**** Information supplied ****

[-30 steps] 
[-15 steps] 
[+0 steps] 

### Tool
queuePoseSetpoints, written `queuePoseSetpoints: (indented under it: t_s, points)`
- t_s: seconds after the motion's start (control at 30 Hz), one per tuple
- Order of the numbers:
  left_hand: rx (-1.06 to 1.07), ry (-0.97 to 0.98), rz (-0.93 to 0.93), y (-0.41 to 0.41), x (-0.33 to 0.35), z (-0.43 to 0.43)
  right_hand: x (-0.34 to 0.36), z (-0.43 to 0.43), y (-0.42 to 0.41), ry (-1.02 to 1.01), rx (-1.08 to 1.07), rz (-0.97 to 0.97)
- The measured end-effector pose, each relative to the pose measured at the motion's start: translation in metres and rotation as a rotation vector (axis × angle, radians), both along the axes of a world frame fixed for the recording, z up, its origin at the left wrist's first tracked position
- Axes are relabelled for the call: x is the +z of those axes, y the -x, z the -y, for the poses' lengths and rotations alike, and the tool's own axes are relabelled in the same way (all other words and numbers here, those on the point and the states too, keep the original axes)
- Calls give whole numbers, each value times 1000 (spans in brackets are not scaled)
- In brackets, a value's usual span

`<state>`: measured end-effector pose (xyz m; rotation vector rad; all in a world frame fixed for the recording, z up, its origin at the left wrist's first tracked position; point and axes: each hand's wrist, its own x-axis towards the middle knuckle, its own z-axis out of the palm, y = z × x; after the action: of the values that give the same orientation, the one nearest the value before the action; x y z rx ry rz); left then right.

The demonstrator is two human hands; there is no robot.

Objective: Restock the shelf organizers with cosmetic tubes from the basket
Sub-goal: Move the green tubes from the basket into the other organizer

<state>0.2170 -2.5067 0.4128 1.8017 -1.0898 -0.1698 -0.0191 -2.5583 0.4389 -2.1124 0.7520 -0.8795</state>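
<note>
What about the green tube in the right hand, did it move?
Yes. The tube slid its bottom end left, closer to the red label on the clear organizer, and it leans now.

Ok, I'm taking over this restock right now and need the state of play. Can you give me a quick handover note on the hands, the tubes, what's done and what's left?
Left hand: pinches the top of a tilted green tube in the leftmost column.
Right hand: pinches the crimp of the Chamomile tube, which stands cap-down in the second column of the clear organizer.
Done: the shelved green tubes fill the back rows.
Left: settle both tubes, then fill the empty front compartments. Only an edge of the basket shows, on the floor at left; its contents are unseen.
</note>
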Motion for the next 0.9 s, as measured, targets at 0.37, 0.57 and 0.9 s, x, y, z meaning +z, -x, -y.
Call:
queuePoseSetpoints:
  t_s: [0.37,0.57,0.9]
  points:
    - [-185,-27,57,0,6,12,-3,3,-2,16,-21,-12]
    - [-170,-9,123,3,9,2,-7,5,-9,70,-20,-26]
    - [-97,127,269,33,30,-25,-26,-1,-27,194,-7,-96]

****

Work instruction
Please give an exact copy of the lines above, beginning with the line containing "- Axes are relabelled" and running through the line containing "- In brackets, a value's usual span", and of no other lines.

Result below
- Axes are relabelled for the call: x is the +z of those axes, y the -x, z the -y, for the poses' lengths and rotations alike, and the tool's own axes are relabelled in the same way (all other words and numbers here, those on the point and the states too, keep the original axes)
- Calls give whole numbers, each value times 1000 (spans in brackets are not scaled)
- In brackets, a value's usual span

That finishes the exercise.